O achado e o edifício que o alberga
As termas romanas foram descobertas em 2006, quando “a autarquia planeava construir no local, situado no centro histórico da cidade, um parque de estacionamento subterrâneo. Durante os trabalhos de sondagem, deparou-se com os vestígios de uma muralha seiscentista e de um complexo termal romano, o que travou de imediato a continuação do projecto”, recorda o presidente da autarquia.
No âmbito do projecto de conservação e musealização do antigo balneário das Termas Medicinais Romanas, que deverá estar concluído em 2018, a praça que tem merecido críticas vai sofrer uma intervenção que contemplará “pequenas acções que devolvam ao espaço um carácter humano, confortável e enquadrado no tecido urbano da cidade”.
Os limites da praça serão redefinidos, através da construção de pequenos muros, bem como da zona de acesso ao tribunal, além da construção de uma cobertura, no limite norte da praça, a qual irá permitir o sombreamento daquele espaço, que será munido de bancos.
A cobertura será preenchida com painéis fotovoltaicos que darão energia eléctrica para o museu, permitindo assim uma poupança na factura da electricidade.
“As pessoas reagem à alteração do imaginário que têm do espaço”
Para preservar o achado histórico foi, entretanto, construído um edifício que o presidente da autarquia, António Cabeleira, acredita “transformar-se num ex-líbris complementar à ponte romana de Trajano e atrair à cidade flaviense, muitos turistas e especialistas das áreas da arqueologia e da hidrologia”.
Não é o que pensa parte da população flaviense, que tece duras críticas ao edifício que cobre o balneário e que foi projectado pelos arquitectos e irmãos Cândido Lopes e Nicolau Lopes.
José Silva, 54 anos, dirige o seu olhar para o edifício enquanto atira: “Isto é um mamarracho, veio destruir a praça, tirar visibilidade ao Palácio da Justiça.

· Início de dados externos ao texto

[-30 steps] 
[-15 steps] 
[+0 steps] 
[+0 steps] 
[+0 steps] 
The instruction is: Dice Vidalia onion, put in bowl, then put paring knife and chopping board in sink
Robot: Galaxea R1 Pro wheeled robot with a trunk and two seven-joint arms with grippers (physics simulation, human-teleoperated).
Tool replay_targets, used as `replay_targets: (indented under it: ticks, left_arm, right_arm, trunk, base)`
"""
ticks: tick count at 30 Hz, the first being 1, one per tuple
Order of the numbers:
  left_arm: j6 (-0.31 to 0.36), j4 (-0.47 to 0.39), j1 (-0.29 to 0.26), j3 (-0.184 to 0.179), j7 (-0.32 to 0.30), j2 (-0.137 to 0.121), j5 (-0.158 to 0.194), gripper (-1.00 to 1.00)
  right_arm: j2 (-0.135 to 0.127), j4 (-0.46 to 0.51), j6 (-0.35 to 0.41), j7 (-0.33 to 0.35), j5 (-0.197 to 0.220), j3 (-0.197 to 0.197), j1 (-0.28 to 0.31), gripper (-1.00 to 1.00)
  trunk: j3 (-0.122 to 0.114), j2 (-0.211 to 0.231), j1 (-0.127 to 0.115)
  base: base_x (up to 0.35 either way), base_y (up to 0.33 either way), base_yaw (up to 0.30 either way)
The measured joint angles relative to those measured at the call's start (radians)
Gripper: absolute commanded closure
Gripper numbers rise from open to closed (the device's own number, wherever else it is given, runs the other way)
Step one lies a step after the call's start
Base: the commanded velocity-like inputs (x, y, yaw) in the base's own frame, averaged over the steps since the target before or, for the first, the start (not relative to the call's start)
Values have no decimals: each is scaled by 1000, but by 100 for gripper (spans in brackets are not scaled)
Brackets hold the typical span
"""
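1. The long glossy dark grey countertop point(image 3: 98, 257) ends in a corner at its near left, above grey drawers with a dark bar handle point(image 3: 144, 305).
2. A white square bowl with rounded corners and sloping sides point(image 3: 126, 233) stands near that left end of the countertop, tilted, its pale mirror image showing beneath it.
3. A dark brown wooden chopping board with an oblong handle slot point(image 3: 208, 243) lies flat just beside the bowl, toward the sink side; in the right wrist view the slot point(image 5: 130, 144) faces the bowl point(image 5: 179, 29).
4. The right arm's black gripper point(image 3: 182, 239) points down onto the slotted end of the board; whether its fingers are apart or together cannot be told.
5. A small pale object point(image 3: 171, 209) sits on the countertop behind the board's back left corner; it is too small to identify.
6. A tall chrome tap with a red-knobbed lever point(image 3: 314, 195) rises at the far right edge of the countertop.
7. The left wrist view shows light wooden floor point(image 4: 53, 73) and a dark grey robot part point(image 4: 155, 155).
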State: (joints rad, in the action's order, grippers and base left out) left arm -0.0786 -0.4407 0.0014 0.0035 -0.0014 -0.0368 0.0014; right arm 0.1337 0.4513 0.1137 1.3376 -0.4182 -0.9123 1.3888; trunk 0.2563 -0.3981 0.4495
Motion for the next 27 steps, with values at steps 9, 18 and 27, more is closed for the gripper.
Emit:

Não tem jeito nenhum.”
Maria Mesquita, 75 anos, afina pelo mesmo diapasão e critica: "A parte de cima mais parece um cemitério. Mesmo onde agora puseram umas plantas, tem a forma dos jazigos”, diz a septuagenária.
Também Paulo Soares, 24 anos, não gosta do edifício que “só serviu para enterrar dinheiro”.
“É uma vergonha. Gastam o que têm e não têm para desvirtuar uma cidade histórica”, diz o estudante de engenharia civil.
O presidente da autarquia explica que, “para preservar o balneário, era necessário cobri-lo e, ao fazermos isso, fechou-se a praça”.
O autarca “admite” e “aceita” que a solução encontrada para a fachada não seja de consenso, mas afirma que “em termos de volumetria não havia muito a fazer em função do achado arqueológico”.
Na visão do presidente António Cabeleira “as pessoas reagem à alteração do imaginário que têm do espaço”.
“As pessoas estavam habituadas a ver o espaço de uma determinada maneira e como o espaço foi radicalmente alterado, alterou o imaginário das pessoas e estas reagem”, considera.
O autarca não tem dúvidas que “Chaves ganha mais um espaço que vai atrair turistas porque é unânime para todos os que visitam o achado que se trata de uma coisa extraordinária e que é preciso que essa coisa extraordinária seja colocada ao serviço da comunidade e de quem nos visita”.